__EXERCISE GOAL__
In the entries below, find the line with "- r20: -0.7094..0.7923" and the line with "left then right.". Print those two and everything between them exactly, and nothing else.

__DATASET EXCERPTS__
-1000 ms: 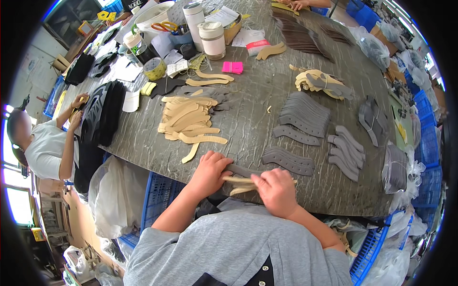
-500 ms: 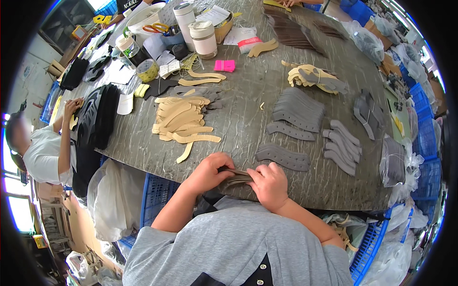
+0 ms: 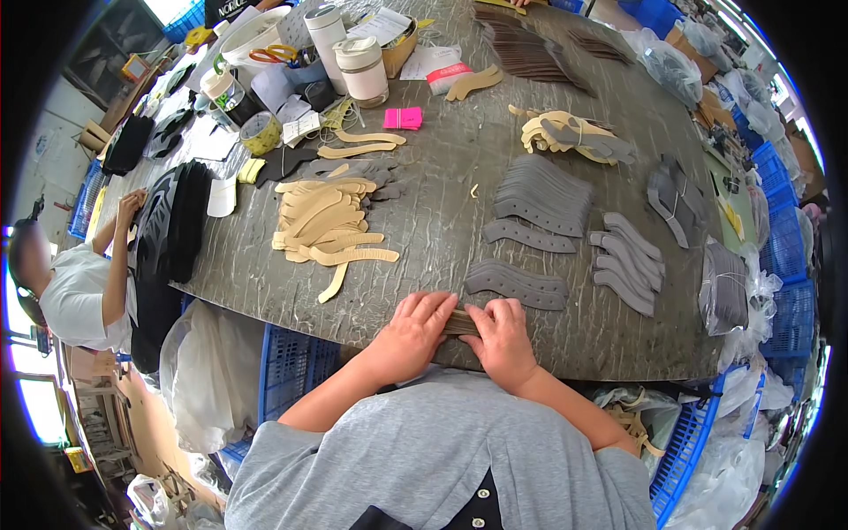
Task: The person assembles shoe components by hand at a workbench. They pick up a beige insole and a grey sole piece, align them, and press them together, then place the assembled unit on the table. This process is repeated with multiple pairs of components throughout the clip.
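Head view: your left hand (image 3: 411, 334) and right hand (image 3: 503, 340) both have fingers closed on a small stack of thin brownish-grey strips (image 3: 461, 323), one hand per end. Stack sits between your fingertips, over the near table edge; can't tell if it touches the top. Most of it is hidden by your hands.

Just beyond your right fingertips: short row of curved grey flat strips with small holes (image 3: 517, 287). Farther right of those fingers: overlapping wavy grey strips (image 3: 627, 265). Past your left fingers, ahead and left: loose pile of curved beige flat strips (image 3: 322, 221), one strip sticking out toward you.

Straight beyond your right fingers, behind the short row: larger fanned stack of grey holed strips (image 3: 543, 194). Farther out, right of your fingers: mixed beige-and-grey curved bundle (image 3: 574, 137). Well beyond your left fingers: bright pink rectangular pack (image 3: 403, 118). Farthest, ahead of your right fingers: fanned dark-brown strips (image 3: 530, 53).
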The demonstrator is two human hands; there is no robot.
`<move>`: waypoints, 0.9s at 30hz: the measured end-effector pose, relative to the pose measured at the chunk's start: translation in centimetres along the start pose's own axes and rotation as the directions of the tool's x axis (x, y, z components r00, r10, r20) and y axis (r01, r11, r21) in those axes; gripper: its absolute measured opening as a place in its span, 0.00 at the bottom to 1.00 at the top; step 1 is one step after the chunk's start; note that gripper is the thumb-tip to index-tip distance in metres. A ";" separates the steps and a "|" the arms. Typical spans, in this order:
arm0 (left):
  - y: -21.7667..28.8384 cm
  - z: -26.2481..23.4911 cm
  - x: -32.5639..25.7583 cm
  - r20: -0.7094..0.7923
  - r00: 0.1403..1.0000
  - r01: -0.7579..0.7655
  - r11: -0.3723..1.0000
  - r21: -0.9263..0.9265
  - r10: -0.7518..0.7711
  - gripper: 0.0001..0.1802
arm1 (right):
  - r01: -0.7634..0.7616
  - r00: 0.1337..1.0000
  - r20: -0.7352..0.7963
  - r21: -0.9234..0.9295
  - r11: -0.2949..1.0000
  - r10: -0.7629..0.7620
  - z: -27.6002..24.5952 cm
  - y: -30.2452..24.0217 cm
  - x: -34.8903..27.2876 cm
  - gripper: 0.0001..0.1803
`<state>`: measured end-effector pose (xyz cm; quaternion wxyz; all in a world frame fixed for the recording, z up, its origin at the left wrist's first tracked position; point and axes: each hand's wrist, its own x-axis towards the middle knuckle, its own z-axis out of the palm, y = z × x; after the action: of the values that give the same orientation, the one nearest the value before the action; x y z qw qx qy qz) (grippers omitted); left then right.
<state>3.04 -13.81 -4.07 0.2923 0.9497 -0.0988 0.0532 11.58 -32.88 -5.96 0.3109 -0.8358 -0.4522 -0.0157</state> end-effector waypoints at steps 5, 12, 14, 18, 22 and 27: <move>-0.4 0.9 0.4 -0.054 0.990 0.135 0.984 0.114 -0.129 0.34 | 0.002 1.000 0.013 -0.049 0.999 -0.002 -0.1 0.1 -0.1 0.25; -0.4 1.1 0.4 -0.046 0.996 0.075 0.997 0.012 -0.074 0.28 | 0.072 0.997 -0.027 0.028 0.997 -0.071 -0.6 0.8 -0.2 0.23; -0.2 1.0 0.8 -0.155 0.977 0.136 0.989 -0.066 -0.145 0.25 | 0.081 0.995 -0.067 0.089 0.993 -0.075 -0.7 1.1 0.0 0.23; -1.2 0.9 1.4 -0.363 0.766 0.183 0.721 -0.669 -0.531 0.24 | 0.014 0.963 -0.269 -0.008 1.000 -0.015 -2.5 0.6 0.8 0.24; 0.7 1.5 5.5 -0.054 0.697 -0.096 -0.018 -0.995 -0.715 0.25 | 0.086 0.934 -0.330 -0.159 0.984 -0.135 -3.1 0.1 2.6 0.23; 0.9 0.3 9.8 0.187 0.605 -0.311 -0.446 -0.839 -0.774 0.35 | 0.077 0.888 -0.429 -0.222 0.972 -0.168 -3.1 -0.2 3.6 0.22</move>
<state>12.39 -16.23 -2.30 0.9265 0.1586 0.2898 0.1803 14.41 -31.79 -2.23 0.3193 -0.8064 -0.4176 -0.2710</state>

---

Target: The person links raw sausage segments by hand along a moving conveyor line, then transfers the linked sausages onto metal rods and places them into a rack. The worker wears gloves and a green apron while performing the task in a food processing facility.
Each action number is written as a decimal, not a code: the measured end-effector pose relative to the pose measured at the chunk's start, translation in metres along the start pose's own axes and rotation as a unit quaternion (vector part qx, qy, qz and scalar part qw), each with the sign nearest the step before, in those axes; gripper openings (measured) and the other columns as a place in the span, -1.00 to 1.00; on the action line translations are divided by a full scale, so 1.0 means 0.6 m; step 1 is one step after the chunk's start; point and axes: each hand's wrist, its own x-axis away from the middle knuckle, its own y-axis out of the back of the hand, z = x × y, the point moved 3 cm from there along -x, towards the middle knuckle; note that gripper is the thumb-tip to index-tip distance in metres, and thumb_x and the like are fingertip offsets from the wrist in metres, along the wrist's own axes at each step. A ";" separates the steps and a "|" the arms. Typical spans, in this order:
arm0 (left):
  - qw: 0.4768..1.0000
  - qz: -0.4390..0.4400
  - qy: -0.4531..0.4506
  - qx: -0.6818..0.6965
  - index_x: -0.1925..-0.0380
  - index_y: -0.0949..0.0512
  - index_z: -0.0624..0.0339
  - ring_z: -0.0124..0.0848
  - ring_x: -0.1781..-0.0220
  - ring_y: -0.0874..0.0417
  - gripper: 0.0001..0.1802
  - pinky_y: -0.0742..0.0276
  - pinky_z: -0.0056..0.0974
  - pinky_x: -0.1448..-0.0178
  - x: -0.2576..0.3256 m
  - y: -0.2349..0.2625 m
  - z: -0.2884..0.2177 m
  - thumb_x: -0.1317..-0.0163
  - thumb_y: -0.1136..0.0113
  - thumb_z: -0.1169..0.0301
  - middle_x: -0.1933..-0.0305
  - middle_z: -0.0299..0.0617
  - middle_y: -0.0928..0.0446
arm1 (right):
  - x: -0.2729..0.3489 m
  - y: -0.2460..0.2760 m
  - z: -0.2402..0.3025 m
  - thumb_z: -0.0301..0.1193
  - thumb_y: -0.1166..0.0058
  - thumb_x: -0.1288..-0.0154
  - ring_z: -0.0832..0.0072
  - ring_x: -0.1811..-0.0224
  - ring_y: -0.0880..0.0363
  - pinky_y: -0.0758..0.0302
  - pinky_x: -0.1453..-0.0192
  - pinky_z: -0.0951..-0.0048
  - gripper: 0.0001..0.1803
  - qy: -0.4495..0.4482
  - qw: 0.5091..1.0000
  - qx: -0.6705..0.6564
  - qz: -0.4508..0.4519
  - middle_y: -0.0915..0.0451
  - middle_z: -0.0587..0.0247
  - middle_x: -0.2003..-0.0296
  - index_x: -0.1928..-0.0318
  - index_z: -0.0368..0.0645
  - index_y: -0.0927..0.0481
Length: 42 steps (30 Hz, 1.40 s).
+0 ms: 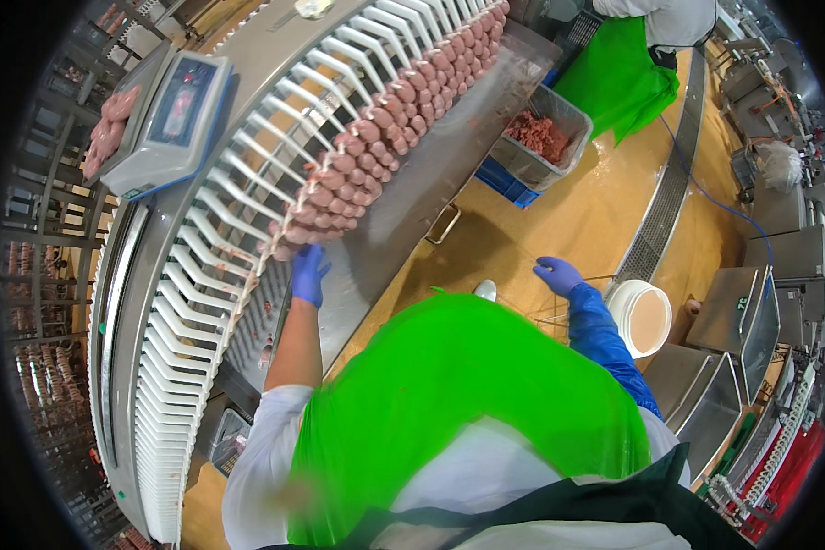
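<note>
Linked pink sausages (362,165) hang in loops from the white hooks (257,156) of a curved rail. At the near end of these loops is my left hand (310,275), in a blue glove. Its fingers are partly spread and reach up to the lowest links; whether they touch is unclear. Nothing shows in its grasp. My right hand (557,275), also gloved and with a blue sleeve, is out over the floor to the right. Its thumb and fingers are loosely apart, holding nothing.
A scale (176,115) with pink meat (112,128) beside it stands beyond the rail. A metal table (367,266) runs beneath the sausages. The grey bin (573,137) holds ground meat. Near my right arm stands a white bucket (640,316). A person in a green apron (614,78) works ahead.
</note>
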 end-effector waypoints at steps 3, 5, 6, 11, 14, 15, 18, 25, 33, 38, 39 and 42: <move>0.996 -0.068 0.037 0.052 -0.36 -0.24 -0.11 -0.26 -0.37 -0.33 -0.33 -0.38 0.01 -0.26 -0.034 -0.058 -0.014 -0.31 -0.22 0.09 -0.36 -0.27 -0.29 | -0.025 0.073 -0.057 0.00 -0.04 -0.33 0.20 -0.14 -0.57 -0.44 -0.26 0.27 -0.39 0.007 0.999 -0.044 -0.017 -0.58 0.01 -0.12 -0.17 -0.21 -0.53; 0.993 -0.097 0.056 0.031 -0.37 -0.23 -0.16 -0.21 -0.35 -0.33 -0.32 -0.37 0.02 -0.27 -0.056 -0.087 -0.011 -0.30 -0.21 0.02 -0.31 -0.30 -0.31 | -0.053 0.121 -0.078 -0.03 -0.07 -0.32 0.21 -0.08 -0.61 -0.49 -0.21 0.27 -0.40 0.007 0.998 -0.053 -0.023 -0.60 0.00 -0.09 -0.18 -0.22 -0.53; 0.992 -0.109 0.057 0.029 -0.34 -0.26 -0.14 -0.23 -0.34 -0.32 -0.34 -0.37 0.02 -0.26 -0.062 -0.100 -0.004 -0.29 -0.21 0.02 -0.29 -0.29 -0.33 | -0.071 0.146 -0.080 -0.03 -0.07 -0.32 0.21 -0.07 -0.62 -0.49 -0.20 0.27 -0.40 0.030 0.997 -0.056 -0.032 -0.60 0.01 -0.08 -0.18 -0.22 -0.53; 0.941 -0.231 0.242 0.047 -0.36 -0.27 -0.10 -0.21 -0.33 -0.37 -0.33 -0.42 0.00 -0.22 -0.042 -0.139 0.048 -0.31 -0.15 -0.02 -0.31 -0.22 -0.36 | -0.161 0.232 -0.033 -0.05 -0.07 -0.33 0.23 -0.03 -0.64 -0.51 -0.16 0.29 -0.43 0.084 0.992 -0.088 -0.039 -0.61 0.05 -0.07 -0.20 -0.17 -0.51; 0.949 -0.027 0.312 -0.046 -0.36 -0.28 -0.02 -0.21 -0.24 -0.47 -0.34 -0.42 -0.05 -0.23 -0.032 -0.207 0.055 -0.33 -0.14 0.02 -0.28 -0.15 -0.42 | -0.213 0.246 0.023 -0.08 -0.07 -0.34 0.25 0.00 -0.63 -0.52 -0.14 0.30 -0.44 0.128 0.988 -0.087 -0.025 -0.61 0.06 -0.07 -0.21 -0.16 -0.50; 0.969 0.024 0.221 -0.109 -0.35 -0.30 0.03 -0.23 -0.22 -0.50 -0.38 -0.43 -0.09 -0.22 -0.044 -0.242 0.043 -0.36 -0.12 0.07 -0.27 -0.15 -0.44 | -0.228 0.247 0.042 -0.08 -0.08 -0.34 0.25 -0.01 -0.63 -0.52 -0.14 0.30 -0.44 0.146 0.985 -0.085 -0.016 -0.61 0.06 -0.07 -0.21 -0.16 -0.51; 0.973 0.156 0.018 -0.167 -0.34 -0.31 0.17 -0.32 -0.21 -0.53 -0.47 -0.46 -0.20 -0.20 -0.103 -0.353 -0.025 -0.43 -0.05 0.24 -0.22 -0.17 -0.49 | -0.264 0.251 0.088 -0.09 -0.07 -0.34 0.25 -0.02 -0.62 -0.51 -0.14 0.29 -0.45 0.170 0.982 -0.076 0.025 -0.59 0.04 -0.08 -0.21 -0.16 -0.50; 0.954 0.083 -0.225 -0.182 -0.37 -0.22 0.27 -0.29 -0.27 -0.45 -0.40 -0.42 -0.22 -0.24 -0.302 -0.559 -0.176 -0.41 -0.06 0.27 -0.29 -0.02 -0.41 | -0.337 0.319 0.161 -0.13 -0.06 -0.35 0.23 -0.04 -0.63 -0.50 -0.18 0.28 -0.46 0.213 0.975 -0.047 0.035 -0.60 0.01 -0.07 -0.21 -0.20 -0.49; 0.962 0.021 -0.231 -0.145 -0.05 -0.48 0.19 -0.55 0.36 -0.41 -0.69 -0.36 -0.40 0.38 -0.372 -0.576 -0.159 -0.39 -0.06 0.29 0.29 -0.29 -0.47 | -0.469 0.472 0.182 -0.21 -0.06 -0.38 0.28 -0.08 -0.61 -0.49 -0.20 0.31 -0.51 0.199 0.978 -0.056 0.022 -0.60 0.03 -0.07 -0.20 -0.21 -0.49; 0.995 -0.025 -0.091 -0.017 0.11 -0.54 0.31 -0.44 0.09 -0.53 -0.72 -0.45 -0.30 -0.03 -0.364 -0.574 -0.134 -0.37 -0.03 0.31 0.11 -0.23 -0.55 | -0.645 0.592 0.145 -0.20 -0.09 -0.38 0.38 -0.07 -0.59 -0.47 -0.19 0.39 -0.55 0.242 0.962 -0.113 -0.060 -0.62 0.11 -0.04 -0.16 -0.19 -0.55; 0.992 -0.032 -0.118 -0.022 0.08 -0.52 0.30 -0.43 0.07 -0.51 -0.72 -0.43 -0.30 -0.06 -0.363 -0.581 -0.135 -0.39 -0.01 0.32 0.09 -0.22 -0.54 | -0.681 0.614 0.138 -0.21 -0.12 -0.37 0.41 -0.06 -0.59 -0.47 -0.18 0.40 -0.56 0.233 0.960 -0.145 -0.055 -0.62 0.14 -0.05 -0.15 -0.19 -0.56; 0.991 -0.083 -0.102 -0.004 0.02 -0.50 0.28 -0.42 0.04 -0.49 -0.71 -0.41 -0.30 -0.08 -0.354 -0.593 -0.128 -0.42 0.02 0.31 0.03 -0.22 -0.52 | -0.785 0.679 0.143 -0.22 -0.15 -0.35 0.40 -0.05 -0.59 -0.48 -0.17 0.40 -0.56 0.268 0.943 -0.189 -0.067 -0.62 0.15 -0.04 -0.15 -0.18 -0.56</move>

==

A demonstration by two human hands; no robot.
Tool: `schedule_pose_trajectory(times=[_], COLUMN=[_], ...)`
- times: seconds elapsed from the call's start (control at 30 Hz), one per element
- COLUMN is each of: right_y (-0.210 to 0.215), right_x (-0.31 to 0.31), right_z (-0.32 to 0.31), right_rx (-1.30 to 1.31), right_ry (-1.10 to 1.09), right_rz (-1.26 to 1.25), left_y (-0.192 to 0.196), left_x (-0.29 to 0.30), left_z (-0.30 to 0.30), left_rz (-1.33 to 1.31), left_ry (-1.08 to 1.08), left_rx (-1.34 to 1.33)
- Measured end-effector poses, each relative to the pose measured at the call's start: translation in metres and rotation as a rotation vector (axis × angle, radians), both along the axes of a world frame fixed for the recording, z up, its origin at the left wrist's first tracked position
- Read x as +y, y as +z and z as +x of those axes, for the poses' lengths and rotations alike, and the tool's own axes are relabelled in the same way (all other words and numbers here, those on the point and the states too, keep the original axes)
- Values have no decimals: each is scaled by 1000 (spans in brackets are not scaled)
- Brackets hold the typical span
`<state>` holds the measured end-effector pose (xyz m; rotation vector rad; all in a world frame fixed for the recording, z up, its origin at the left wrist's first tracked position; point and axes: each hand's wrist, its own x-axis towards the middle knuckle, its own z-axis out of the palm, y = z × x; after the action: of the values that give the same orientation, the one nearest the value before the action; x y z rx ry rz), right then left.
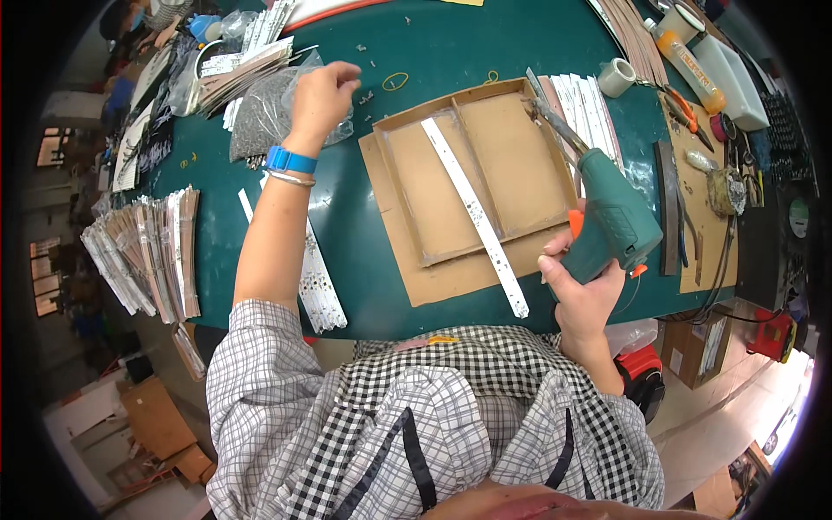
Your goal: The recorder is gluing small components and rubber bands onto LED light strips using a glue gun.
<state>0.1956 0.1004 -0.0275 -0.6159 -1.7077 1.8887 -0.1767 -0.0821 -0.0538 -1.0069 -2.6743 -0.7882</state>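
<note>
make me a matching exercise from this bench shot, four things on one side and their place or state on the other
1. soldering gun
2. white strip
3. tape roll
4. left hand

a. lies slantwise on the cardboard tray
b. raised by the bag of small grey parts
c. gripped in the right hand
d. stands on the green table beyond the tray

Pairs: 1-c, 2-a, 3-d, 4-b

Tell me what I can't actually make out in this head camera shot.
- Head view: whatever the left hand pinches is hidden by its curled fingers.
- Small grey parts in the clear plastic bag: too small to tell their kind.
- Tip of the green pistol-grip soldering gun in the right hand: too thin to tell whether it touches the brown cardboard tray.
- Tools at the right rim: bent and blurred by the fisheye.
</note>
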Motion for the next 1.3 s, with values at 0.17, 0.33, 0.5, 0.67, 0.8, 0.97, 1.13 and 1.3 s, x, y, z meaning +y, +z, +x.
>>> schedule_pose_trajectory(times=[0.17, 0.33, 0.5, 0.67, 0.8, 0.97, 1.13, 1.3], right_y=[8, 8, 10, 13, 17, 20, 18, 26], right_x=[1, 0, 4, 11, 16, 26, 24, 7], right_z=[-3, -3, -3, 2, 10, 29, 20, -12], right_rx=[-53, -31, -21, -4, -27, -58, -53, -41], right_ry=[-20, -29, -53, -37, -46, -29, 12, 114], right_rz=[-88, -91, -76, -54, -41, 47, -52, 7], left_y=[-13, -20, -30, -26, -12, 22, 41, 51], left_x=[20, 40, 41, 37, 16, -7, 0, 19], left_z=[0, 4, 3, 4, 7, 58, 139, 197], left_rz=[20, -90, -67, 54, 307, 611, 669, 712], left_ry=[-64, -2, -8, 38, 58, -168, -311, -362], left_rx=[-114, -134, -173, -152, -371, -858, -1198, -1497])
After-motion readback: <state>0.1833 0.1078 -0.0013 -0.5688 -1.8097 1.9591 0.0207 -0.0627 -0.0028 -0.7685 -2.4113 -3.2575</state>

__SOLUTION FOR THIS TASK__
  - r20: -0.7094..0.7923
  - r00: 0.1403..1.0000
  - r01: -0.7579..0.7655
  - r11: -0.3723..1.0000
  - r21: -0.9263..0.9265
  - r10: -0.7518..0.7711
  - gripper: 0.0001..0.1802
arm1 (right):
  - r01: -0.7634..0.7616
  - r00: 0.1337..1.0000
  - r20: -0.7352..0.7963
  - r21: -0.9234..0.9295
  - r11: -0.2949..1.0000
  - r10: -0.7629..0.7620
  - z: -27.6002..24.5952 cm
  - y: -30.2452..24.0217 cm
  - x: -34.8903..27.2876 cm
  - gripper: 0.0001..0.1803
`<state>`: measured end-effector pose (xyz cm; quaternion wxyz; all in a world frame fixed for the recording, z up, its origin at the left wrist's first tracked position; point and axes: each hand's wrist, its own x-axis towards the middle knuckle, its own z-axis out of the palm, y = z × x; after the action: of the values that give the same orientation, the one nearest the value before the action; x y z qw qx qy qz) (grippers omitted); left then right.

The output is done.